** Provided data follows **

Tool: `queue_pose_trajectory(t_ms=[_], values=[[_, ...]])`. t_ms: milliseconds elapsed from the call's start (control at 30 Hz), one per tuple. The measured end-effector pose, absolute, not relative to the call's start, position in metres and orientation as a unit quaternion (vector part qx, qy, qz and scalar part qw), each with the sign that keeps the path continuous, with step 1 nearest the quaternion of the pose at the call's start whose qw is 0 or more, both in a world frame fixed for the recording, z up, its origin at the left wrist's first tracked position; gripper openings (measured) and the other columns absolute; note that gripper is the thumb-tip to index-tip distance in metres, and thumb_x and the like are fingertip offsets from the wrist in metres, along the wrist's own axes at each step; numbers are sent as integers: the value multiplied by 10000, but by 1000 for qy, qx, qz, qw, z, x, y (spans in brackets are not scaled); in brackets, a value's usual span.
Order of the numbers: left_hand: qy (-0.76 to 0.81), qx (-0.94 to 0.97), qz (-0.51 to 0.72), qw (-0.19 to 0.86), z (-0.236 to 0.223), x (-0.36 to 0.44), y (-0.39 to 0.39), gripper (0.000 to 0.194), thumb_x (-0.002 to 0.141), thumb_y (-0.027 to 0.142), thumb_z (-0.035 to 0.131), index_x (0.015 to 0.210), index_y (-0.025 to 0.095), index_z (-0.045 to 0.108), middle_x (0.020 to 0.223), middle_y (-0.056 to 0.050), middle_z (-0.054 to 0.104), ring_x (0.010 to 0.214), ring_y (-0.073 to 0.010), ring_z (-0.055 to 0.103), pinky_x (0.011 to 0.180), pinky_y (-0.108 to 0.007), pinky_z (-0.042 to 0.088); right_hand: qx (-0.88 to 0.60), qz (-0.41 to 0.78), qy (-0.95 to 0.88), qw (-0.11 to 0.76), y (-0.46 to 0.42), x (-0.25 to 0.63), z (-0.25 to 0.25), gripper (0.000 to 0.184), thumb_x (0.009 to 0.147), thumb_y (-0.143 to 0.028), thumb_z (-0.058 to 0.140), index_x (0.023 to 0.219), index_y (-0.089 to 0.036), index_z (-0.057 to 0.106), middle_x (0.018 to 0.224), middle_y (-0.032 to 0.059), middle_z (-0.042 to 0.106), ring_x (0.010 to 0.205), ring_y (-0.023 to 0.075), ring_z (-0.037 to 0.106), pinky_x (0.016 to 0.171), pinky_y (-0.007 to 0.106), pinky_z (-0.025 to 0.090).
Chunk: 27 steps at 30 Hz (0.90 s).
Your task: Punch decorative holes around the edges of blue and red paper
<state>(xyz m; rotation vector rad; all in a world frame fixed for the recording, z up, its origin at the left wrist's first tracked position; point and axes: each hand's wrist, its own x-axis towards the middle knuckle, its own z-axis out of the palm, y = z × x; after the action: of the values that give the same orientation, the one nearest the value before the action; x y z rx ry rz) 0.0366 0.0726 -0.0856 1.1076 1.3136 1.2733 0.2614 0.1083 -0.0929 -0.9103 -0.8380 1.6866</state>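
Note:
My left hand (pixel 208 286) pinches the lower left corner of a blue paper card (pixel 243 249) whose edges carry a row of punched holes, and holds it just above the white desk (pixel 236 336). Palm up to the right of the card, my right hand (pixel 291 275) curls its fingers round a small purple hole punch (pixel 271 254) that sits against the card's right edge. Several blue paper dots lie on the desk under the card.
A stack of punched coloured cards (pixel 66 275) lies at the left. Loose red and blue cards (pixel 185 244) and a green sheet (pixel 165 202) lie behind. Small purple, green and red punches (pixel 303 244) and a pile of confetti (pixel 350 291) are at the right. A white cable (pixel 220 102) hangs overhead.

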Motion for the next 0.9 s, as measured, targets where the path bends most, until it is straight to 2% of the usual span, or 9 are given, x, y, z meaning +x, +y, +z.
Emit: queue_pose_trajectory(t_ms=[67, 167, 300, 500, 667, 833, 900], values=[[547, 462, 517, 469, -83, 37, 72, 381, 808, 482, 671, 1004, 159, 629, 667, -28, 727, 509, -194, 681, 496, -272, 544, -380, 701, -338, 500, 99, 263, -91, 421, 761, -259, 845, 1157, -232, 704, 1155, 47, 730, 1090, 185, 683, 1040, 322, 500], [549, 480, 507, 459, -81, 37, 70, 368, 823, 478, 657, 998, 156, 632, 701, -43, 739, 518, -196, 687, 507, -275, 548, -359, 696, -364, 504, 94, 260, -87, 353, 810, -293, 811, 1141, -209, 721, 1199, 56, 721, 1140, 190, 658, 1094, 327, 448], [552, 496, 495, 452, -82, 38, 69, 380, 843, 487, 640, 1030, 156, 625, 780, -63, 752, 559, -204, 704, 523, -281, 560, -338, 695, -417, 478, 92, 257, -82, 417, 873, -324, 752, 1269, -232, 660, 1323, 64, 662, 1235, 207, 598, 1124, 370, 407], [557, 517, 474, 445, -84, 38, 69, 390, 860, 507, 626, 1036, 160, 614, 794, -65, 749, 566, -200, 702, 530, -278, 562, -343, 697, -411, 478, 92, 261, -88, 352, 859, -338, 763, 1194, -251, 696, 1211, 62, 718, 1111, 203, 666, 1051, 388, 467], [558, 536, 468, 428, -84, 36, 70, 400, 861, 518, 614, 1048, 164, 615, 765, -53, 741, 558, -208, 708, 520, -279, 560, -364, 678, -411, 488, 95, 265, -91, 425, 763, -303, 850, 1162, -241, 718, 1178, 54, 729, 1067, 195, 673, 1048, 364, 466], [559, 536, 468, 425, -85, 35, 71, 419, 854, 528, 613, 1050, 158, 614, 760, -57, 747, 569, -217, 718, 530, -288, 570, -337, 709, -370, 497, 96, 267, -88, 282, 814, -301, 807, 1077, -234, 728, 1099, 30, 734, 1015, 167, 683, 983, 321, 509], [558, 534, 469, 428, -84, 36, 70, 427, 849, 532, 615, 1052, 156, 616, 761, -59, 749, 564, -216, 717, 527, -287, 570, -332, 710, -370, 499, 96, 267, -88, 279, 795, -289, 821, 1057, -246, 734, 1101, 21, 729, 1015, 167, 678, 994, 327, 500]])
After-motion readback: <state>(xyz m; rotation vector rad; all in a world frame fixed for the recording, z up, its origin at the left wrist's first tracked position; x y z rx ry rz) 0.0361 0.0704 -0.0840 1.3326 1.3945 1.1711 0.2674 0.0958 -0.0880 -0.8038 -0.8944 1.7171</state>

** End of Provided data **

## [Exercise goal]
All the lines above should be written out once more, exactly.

## [Result for this task]
Tool: `queue_pose_trajectory(t_ms=[_], values=[[_, ...]])`. t_ms: milliseconds elapsed from the call's start (control at 30 Hz), one per tuple. The measured end-effector pose, absolute, not relative to the call's start, position in metres and orientation as a unit quaternion (vector part qx, qy, qz and scalar part qw), each with the sign that keeps the path continuous, with step 1 nearest the quaternion of the pose at the call's start whose qw is 0 or more, both in a world frame fixed for the recording, z up, its origin at the left wrist's first tracked position; gripper openings (measured) and the other columns absolute; note that gripper is the thumb-tip to index-tip distance in metres, and thumb_x and the like are fingertip offsets from the wrist in metres, along the wrist's own axes at each step; numbers are sent as integers: the value multiplied by 10000, but by 1000 for qy, qx, qz, qw, z, x, y (spans in brackets are not scaled); in brackets, a value's usual span.
Order of the numbers: left_hand: qy (-0.76 to 0.81), qx (-0.94 to 0.97), qz (-0.51 to 0.72), qw (-0.19 to 0.86), z (-0.236 to 0.223), x (-0.36 to 0.44), y (-0.39 to 0.39), gripper (0.000 to 0.194), thumb_x (-0.002 to 0.141), thumb_y (-0.027 to 0.142), thumb_z (-0.035 to 0.131), index_x (0.015 to 0.210), index_y (-0.025 to 0.095), index_z (-0.045 to 0.108), middle_x (0.020 to 0.223), middle_y (-0.056 to 0.050), middle_z (-0.054 to 0.104), ring_x (0.010 to 0.214), ring_y (-0.073 to 0.010), ring_z (-0.055 to 0.103), pinky_x (0.011 to 0.180), pinky_y (-0.108 to 0.007), pinky_z (-0.042 to 0.088); right_hand: qx (-0.88 to 0.60), qz (-0.41 to 0.78), qy (-0.95 to 0.88), qw (-0.11 to 0.76), y (-0.46 to 0.42), x (-0.25 to 0.63), z (-0.25 to 0.25), gripper (0.000 to 0.184), thumb_x (0.009 to 0.147), thumb_y (-0.143 to 0.028), thumb_z (-0.058 to 0.140), index_x (0.023 to 0.219), index_y (-0.089 to 0.036), index_z (-0.057 to 0.106), middle_x (0.018 to 0.224), middle_y (-0.032 to 0.059), middle_z (-0.042 to 0.106), ring_x (0.010 to 0.205), ring_y (-0.023 to 0.075), ring_z (-0.037 to 0.106), pinky_x (0.016 to 0.171), pinky_y (-0.007 to 0.106), pinky_z (-0.025 to 0.090).
Chunk: 27 steps at 30 Hz (0.90 s).
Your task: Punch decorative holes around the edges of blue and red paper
<state>(xyz m; rotation vector rad; all in a world frame fixed for the recording, z up, its origin at the left wrist's first tracked position; point and axes: each hand's wrist, its own x-axis towards the middle knuckle, its own z-axis out of the palm, y = z × x; after the action: of the values that give the same orientation, the one nearest the value before the action; x y z rx ry rz) 0.0366 0.0726 -0.0856 1.1076 1.3136 1.2733 0.2614 0.1083 -0.0929 -0.9103 -0.8380 1.6866</state>
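Note:
My left hand (pixel 208 286) pinches the lower left corner of a blue paper card (pixel 243 249) whose edges carry a row of punched holes, and holds it just above the white desk (pixel 236 336). Palm up to the right of the card, my right hand (pixel 291 275) curls its fingers round a small purple hole punch (pixel 271 254) that sits against the card's right edge. Several blue paper dots lie on the desk under the card.
A stack of punched coloured cards (pixel 66 275) lies at the left. Loose red and blue cards (pixel 185 244) and a green sheet (pixel 165 202) lie behind. Small purple, green and red punches (pixel 303 244) and a pile of confetti (pixel 350 291) are at the right. A white cable (pixel 220 102) hangs overhead.
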
Motion for the next 0.9 s, as measured, targets where the path bends most, until it is straight to 2% of the usual span, or 9 are given, x, y, z meaning +x, +y, +z.
Emit: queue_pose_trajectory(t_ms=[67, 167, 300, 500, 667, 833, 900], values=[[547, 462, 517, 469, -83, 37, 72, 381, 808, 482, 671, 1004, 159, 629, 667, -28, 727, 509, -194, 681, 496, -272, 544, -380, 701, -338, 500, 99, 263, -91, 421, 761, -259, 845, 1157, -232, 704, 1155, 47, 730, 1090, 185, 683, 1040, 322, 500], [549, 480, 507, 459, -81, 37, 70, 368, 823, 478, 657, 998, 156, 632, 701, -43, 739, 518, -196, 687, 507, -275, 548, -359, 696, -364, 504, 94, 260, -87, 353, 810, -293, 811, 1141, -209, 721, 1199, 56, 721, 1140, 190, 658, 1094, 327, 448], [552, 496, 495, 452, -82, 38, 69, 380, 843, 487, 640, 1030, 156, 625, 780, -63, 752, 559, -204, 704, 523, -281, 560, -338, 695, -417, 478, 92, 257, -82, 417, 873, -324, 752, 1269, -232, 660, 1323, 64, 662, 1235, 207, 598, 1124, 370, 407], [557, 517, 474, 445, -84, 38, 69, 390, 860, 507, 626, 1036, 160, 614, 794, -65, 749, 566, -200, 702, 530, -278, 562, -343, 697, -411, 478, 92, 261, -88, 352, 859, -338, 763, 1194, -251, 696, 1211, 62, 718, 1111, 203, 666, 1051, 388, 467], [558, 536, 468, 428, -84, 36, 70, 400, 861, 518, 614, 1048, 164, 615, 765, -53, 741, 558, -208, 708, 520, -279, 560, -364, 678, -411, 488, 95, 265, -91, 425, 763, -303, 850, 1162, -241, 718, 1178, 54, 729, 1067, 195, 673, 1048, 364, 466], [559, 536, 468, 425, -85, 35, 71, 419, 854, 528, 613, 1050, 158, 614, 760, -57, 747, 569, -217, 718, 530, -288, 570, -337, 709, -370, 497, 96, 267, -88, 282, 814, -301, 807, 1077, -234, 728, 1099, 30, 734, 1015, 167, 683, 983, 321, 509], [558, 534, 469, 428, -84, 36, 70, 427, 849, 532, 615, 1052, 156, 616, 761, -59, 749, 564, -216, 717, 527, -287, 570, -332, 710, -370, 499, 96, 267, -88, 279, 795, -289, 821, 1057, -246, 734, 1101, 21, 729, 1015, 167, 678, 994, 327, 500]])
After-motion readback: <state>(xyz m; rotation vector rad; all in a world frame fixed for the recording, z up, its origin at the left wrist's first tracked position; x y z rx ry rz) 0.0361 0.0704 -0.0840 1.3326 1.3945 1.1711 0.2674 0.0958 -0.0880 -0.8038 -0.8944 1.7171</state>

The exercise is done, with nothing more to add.